É em uma dessas regiões que vive Marieme (Karidja Touré), uma garota de 16 anos que vê a sua vida se complicar conforme cresce. Ela precisa cuidar das irmãs enquanto a mãe trabalha como faxineira, lidar com um irmão violento e abusivo, além de descobrir que não poderá mais continuar na escola geral por conta de suas reprovações. Na rua, ela conhece Lady (Assa Sylla), Adiatou (Lindsey Karamoh) e Fily (Mariétou Touré), meninas que estão na mesma situação que a dela, mas que se unem e formam um grupo que domina as ruas da vizinhança. É com elas que Marieme começa a descobrir outros caminhos possíveis, a fazer novas andanças e a se formar como a pessoa que quer ser.
Se pensarmos os caminhos à nossa frente como parte de uma grande cidade de possibilidades, não dá para ignorar que essa cidade metafórica - assim como as nossas, reais, com seus prédios, vizinhanças e calçadas - é completamente desigual. Com qual sexo nascemos e com qual gênero nos identificamos, a cor da nossa pele, nossas condições financeiras, de onde viemos e de onde nossa família veio, com quem sentimos prazer. Essas são só algumas das coisas que já definiram onde e como crescemos. Nesse processo de formação, elas continuam ali, abrindo ou fechando caminhos.

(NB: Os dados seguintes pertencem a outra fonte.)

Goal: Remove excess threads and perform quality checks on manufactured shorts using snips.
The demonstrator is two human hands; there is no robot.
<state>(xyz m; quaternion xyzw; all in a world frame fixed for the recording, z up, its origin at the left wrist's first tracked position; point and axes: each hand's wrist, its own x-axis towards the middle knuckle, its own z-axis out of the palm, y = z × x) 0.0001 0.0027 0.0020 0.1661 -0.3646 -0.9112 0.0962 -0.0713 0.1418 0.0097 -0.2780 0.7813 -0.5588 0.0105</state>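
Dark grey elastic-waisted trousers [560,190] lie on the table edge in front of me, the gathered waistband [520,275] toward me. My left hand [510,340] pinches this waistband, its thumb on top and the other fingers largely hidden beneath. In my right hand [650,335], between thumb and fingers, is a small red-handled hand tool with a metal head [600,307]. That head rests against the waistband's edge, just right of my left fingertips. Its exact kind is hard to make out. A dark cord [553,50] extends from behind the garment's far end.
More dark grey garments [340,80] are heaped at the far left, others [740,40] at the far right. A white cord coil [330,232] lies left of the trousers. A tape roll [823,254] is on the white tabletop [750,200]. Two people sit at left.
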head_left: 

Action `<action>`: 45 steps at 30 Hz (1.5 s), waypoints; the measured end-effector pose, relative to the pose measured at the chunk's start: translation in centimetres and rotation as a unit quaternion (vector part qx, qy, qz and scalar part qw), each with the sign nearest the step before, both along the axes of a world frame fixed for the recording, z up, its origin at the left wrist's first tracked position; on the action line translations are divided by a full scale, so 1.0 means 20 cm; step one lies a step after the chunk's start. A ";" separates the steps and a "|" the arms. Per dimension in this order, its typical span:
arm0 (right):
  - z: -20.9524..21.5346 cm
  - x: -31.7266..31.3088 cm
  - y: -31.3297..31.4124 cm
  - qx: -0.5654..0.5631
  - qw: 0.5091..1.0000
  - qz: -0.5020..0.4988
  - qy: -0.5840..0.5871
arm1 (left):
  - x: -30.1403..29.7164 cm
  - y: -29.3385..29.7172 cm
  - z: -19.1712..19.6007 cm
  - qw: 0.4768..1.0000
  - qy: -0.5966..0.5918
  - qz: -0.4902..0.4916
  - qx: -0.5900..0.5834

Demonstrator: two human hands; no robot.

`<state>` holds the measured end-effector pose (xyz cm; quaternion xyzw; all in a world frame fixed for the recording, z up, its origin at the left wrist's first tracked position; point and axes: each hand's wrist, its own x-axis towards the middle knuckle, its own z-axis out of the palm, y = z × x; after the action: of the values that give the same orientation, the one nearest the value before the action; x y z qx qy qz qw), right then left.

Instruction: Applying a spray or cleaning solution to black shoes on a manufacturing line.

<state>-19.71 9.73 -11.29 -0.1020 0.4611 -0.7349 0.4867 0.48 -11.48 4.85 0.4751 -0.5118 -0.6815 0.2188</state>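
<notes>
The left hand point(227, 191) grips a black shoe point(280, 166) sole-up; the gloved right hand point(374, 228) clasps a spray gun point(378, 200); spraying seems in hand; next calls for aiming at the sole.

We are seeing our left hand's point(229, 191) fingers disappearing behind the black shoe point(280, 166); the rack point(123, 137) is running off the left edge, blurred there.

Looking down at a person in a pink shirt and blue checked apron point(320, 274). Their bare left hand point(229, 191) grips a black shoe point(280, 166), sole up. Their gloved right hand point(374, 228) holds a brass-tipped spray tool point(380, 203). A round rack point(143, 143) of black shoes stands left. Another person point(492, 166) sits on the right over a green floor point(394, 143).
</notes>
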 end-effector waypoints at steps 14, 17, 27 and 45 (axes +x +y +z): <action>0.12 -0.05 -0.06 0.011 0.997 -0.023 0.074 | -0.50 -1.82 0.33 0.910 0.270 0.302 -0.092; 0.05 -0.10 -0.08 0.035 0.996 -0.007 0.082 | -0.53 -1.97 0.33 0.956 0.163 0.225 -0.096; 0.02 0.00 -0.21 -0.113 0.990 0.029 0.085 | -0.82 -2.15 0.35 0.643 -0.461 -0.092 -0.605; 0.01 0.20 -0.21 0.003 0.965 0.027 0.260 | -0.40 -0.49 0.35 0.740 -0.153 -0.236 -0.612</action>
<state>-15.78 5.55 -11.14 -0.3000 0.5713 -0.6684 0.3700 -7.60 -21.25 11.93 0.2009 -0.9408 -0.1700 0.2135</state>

Para que homens poderosos se achem do tamanho de prédios, como Logan Roy de Succession, uma quantidade enorme de pessoas é reduzida todos os dias, com a sociedade ao seu redor as fazendo acreditar que são menores do que realmente são. E crescer com esse constante apequenamento é tarefa complicada. Já nos sentimos pequenas em todas as nossas dúvidas. Como acreditar que somos maiores quando tudo ao redor diminui? A câmera mostra uma Marieme sempre tão pequena em relação ao tamanho daquele espaço construído em concreto e vidro ao seu redor. Ela parece minúscula quando está sozinha e talvez é assim que se sinta também, sem perspectivas de para onde sair enquanto a realidade lhe aperta cada vez mais. Sua expressão muda quando está com as outras meninas: cresce, começa a ter noção do tamanho e da força que realmente tem e que pode ter. Mas mesmo quando as meninas andam em grupo, ainda parecem pequenas em relação à imensidão desses projetos de “grandes homens” do passado e do presente que constituem a cidade que não foi feita pensando nelas.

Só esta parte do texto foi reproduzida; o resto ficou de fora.